Original Project Description
The digital revolution leads to ever increasing amounts of data and a massively increased pace of data generation. In many use cases, archival of the data and later processing is either impossible or uneconomic due to the speed and amount of the data and the quick loss in value of data analysis over time. This has led to the development of stream processing engines (SPE), which can analysis large amounts of data in motion. This leads to two major challenges, the handling of time and potentially endless streams.

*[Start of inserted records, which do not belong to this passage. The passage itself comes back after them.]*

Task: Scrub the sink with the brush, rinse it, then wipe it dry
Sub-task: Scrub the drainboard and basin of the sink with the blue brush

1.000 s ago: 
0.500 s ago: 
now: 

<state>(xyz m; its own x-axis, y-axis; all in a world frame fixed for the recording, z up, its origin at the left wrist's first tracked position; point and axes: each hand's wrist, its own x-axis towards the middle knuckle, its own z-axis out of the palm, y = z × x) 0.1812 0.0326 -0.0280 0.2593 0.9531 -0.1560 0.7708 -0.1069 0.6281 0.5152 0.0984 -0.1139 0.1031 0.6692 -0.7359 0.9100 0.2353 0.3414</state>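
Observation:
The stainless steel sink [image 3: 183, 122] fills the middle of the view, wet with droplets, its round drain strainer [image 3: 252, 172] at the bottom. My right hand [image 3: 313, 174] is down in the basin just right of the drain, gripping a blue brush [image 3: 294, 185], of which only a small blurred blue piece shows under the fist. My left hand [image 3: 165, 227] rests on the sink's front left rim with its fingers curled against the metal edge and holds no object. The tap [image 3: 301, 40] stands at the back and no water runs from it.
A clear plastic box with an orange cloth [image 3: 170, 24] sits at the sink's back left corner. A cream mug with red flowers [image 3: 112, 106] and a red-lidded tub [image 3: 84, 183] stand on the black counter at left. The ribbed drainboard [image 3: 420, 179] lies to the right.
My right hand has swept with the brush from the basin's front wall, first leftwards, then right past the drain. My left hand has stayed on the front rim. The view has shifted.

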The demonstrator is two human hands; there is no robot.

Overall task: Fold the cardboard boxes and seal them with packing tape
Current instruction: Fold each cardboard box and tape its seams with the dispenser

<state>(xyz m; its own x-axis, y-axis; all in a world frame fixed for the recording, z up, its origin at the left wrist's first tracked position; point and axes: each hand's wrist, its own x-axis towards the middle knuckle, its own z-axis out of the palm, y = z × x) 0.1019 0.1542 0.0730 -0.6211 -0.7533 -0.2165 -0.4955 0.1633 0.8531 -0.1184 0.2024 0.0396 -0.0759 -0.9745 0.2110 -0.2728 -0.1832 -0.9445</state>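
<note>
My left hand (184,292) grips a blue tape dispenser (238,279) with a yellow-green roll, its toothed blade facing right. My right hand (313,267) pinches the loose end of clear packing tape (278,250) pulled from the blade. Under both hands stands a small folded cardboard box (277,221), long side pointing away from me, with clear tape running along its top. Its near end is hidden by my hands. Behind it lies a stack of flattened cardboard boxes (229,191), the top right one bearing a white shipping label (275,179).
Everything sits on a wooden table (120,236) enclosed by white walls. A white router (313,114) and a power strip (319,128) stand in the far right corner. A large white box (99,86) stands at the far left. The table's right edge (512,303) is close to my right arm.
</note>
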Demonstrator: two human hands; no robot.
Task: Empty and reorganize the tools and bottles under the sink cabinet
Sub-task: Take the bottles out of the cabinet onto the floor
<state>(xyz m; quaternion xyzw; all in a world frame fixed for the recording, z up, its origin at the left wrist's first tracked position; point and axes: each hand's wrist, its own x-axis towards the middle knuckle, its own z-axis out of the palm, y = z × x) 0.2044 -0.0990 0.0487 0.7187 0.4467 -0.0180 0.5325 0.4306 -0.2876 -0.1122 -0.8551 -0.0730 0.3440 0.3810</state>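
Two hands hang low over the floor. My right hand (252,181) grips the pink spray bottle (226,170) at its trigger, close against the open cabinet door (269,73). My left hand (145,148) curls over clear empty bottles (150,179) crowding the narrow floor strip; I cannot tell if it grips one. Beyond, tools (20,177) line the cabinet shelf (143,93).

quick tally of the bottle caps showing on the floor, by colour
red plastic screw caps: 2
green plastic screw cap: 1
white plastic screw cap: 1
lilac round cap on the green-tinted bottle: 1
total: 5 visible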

Current systems, such as Apache Spark Streaming or Apache Flink, handle these two challenges but work under the strong assumption that an analysis job is running very long and in isolation. This has led to an execution model that is very static regarding queries. Preliminary work [1] has explored the option to break this assumption and deal with streams of query additions and removals. Considering a standardized query structure, this has led to orders of magnitude improvements in throughput comparing to state of the art SPEs.
Project Outline
Goal of this master project is to build a prototype of a stream processing engine that has a concept of dynamic query deployment and removal. Unlike previous work [1], which is built on top of the SPE Apache Flink [2], in this project a standalone prototype will be built, with a clear focus on dynamicity.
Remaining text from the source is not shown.